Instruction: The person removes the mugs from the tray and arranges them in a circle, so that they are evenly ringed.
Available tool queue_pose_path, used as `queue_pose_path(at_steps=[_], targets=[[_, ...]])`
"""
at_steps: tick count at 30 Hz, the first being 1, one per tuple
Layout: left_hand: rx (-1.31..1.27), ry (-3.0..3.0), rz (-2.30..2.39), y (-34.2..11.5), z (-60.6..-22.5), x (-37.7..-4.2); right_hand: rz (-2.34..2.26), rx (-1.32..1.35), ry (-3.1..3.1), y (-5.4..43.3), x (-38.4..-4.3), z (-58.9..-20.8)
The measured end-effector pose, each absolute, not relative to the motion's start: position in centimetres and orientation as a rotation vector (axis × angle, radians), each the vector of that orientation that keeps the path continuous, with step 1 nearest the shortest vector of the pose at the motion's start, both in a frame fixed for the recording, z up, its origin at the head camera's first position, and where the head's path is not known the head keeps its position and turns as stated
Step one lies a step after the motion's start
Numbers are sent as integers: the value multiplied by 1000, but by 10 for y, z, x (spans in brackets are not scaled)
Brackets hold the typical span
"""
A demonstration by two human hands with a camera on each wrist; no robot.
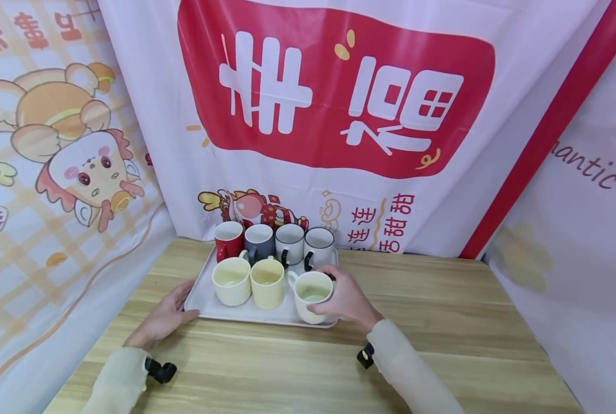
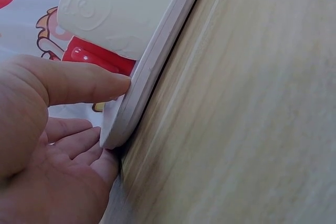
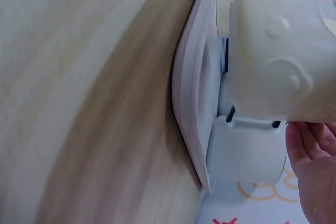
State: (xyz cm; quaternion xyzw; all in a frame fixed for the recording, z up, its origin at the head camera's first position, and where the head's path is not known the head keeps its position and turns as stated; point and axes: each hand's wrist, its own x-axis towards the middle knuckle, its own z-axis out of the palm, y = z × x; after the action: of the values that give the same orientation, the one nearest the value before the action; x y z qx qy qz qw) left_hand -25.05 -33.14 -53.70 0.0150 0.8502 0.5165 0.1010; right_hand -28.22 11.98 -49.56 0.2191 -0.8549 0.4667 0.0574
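Observation:
A cream mug (image 1: 313,296) with an embossed side is held by my right hand (image 1: 346,296), thumb on the near side and fingers on the far side. In the right wrist view this mug (image 3: 283,61) appears slightly above the tray (image 3: 191,72), at its front right corner. My left hand (image 1: 165,313) holds the front left corner of the white tray (image 1: 225,310); in the left wrist view the thumb (image 2: 89,82) touches the rim and the other fingers lie along the outer edge. Two more cream mugs, one wide (image 1: 232,283) and one narrower (image 1: 267,284), stand in the front row.
Behind them stand a red mug (image 1: 228,241), a grey mug (image 1: 259,242) and two white mugs with black handles, one (image 1: 289,244) beside the other (image 1: 319,246). The tray lies on a wooden table (image 1: 287,368). Printed cloths (image 1: 442,213) hang at the back and sides.

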Motion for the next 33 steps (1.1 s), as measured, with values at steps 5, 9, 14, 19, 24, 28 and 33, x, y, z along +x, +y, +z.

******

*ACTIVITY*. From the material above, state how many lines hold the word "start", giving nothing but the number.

*SOLUTION*. 2